*Insert Expletive(s)*
Serious technical difficulties here right now.
My (apparently piece of crap) Dell Inspiron 531 – less than a year old – crapped out on me midday Sunday. I was just starting an e-mail reply when the whole system just promptly shut down.
It didn’t say, “Psssst, I’m feelin’ tired, yo… I can has restings?” or anything before it kicked me in the nuts.
Just WHAM. BAM. THANK YOU, MA’AM, rolled over and went to sleep. I was sitting here, in the wet spot, listening to it snore before I even felt anything.
You get the drift.
I’ve tried everything to revive it.
FIrst I pretended that nothing out of the ordinary had happened. I pushed the power button, and as it booted up, I went for a pee break. Nonchalantly, I walked back into the room, input my password, and waited as my desktop picture popped up. Then I clicked the button to open FireFox. WHAM. BAM. F’YOU, MA’AM.
(POWER OFF)
Then I tried saying lots of colorful curse words.
Pushed the power button. Computer started… got as far as the first screen that says, “DELL” and then it clicked off again. (Crap, it’s not even trying to penetrate anymore, DAMNIT.)
Then I tried staring at it in disbelief for several moments, putting my hand over my face, and getting really, really nervous.
Power button. Dell screen. Black Pit of Despair.
Next up, I tried walking out of the room, holding my hand over my mouth so that I would not scream, because Braden was napping in the next room. This was followed quickly by my incredible restraint from a) banging my head against the wall in the hallway repeatedly or b) flinging myself out the second story window onto the sidewalk below.
(Really, is life worth living without access to The Internet? This is my heroin, people. And someone just ripped the needle out of my arm!)

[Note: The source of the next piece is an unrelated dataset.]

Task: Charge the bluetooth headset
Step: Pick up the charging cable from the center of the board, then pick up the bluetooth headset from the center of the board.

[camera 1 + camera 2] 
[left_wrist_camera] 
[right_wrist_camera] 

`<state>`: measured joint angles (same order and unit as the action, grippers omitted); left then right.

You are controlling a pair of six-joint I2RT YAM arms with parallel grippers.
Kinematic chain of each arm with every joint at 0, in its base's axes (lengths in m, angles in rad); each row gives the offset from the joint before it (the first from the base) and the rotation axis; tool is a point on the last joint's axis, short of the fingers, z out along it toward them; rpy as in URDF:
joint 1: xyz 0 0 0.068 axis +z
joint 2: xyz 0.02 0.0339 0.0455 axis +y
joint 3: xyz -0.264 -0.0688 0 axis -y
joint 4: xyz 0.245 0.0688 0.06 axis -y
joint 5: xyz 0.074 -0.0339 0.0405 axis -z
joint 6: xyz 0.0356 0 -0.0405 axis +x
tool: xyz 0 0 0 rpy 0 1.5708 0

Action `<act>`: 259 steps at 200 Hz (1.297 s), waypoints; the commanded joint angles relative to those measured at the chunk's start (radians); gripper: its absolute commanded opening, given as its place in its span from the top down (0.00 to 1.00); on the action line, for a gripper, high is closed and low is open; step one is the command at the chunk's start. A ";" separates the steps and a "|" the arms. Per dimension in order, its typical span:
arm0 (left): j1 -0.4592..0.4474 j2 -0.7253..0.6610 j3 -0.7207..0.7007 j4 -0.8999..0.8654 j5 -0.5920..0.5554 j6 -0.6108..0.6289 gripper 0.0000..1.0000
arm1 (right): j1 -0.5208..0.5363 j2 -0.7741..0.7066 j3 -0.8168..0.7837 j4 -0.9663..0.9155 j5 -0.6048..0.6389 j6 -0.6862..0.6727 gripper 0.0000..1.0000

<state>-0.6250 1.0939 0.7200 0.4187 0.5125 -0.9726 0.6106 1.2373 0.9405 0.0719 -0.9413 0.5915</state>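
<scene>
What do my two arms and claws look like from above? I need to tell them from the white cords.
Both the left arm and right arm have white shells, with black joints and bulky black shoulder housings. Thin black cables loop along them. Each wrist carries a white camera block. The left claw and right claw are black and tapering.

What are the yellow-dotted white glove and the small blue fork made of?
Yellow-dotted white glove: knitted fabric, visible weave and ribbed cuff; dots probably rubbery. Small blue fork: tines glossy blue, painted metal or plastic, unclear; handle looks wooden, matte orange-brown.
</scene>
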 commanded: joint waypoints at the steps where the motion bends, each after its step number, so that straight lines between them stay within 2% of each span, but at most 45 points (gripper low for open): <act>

Returning to the room, I tried the technique known as, “Lay Hands On Computer Tower, Quietly Breathing, Then Push The Power Button and BEG GOD TO MAKE IT WORK – PLEASE, OH PLEASE, GOD JUST MAKE IT WORK, PLEEEAAAAASSSSSEEE?????”
God was not hip to fixing my computer.
Next, I actually thought about the “Drop-Kick That Sonofabitch” Method, but thankfully, my better judgment won out. I wasn’t wearing shoes, anyway.
I waited. Tried.
Actually got into Setup by holding F2 at one point.
Unfortunately, the computer was just taunting me. I swear I actually heard it say, “Psych, bitch!” right before it shut down that time.
Now it doesn’t even make it to the DELL screen. It just whispers, “sucks to be you” and winds down immediately.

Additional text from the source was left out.